Such forward-looking statements involve known and unknown risks, uncertainties and other factors that could cause
our actual results to be materially different from historical results or from any future results expressed or implied by
such forward-looking statements. Among the factors that could cause our actual results to differ materially are the
following: a total or partial loss of a satellite due to operational failures, space debris or otherwise; a decrease in
sales of digital equipment and related services to international direct-to-home service providers; a decrease in
DISH Network subscriber growth; an increase in subscriber acquisition costs; impediments to the retransmission of
local or distant broadcast network signals which could result from pending litigation or legislation; lower than
expected demand for our delivery of local broadcast network signals; an unexpected business interruption due to the
failure of third-parties to remediate Year 2000 issues; our inability to retain necessary authorizations from the
FCC; an increase in competition from cable, direct broadcast satellite, other satellite system operators, and other
providers of subscription television services; the introduction of new technologies and competitors into the
subscription television business; a merger of existing DBS competitors; a change in the regulations governing the
subscription television service industry; the outcome of any litigation in which we may be involved; failure to
consummate the 110 acquisition; general business and economic conditions; and other risk factors described from
time to time in our reports filed with the Securities and Exchange Commission. In addition to statements that
explicitly describe such risks and uncertainties, readers are urged to consider statements that include the terms
“believes,” “belief,” “expects,” “plans,” “anticipates,” “intends” or the like to be uncertain and forward-looking.
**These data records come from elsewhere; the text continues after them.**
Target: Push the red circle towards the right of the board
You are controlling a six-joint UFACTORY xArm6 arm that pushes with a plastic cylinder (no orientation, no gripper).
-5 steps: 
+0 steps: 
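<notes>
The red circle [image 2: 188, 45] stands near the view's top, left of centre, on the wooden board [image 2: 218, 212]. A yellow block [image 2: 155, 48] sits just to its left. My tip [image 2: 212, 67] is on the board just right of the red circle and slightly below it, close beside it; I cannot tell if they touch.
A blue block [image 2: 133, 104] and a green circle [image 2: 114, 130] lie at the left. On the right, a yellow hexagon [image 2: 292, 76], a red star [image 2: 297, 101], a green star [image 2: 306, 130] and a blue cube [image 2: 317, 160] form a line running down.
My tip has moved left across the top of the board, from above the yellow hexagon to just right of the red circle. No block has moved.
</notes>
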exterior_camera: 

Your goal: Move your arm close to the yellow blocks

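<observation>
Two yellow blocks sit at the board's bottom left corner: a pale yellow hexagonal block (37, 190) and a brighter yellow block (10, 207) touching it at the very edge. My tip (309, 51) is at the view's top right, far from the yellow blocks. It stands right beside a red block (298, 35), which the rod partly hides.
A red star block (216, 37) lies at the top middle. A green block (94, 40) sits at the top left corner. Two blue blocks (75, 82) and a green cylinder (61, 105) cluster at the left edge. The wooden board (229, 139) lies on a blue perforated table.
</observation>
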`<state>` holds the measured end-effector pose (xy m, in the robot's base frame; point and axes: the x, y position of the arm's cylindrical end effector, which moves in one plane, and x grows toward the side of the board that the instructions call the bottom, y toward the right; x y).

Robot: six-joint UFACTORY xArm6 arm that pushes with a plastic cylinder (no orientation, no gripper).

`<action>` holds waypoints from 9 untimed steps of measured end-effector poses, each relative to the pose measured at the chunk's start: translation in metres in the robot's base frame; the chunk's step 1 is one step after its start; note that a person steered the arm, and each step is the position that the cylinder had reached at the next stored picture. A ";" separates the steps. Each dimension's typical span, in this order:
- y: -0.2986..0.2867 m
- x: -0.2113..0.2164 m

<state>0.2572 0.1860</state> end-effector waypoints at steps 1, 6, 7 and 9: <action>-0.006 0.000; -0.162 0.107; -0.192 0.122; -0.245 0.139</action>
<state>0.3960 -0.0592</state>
All cautionary statements made herein should be read as being applicable to all forward-looking statements
wherever they appear. In this connection, investors should consider the risks described herein and should not place
undue reliance on any forward-looking statements.
Results of Operations
Year Ended December 31, 1998 Compared to the Year Ended December 31, 1997.
Revenue. Total revenue for the year ended December 31, 1998 was $983 million, an increase of $506 million
compared to total revenue for the year ended December 31, 1997 of $477 million. The increase in total revenue was
primarily attributable to DISH Network subscriber growth combined with increased revenue from our ETC and
Satellite Services business units. We expect that our revenues will continue to increase as the number of DISH
Network subscribers increases.
DISH Network subscription television services revenue totaled $669 million for the year ended
December 31, 1998, an increase of $370 million or 124% compared to 1997. This increase was directly attributable to
the increase in the number of DISH Network subscribers. Average DISH Network subscribers for the year ended
December 31, 1998 increased approximately 120% compared to 1997. As of December 31, 1998, we had
approximately 1.9 million DISH Network subscribers compared to 1.04 million at December 31, 1997. Monthly
revenue per subscriber approximated $39.25 and $38.50 during the years ended December 31, 1998 and 1997,
respectively. DISH Network subscription television services revenue principally consists of revenue from basic,
premium and pay-per-view subscription television services. DISH Network subscription television services will
continue to increase to the extent we are successful in increasing the number of DISH Network subscribers and
maintaining or increasing revenue per subscriber.
For the year ended December 31, 1998, DTH equipment sales and integration services totaled $256 million,
an increase of $164 million compared to 1997. DTH equipment sales consist of sales of digital set-top boxes and other
digital satellite broadcasting equipment by us to international DTH service operators. We currently have agreements to
provide equipment to DTH service operators in Spain and Canada. The increase in DTH equipment sales and
integration services revenue was primarily attributable to an increase in the volume of set-top boxes sold.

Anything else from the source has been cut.